I have no doubt its true. Simple math tells you that 5.6% is gross lie.
What makes today's rate measures seem so different from the rate measures in the recent past (like the low unemployment rates during the middle part of the Bush 43 administration), is that the number of people who have dropped out of the workforce completely is so much higher today. So at a 5.5% rate during the Bush years there was a much higher proportion of the population employed than at a 5.5% rate today with a much lower proportion of the population employed.
The Nonfarm Unemployment Rate used for the Roaring Twenties and the Dirty Thirties is somewhat similar to the U-6 rate today, with less caveats. The current U-3 official rate is 5.5%, while the current U-6 rate is 10.6%.

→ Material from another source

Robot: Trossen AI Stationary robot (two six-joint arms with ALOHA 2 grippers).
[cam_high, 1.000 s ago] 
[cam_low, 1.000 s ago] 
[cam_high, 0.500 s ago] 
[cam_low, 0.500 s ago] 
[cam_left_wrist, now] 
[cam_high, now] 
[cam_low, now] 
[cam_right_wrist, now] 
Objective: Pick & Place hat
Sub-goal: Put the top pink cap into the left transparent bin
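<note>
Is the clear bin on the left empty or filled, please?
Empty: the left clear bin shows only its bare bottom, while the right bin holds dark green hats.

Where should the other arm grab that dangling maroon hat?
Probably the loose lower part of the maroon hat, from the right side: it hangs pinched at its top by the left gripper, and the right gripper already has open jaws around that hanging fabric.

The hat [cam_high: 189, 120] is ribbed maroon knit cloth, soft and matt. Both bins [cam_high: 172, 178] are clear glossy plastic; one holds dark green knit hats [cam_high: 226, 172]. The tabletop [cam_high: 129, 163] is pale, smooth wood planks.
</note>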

It is also an interesting comparison between how Canada measures unemployment and the U.S. If America used Canada's method, the result today would be close to 9%. Canada's current rate using their methodology is at 6.8%. So when comparing numbers, the official rates (apples and oranges) for each country shows that unemployment is lower in the U.S. than in Canada, but when similar methodologies are used (apples to apples) U.S. unemployment is much higher than in Canada. This is hardly surprising, since Canada was one of the only western nations that went through the 2008 financial crisis relatively unscathed, because there was no real estate bubble bust (they had virtually no subprime mortgages or corresponding derivatives market). There is no Obama malaise in Canada.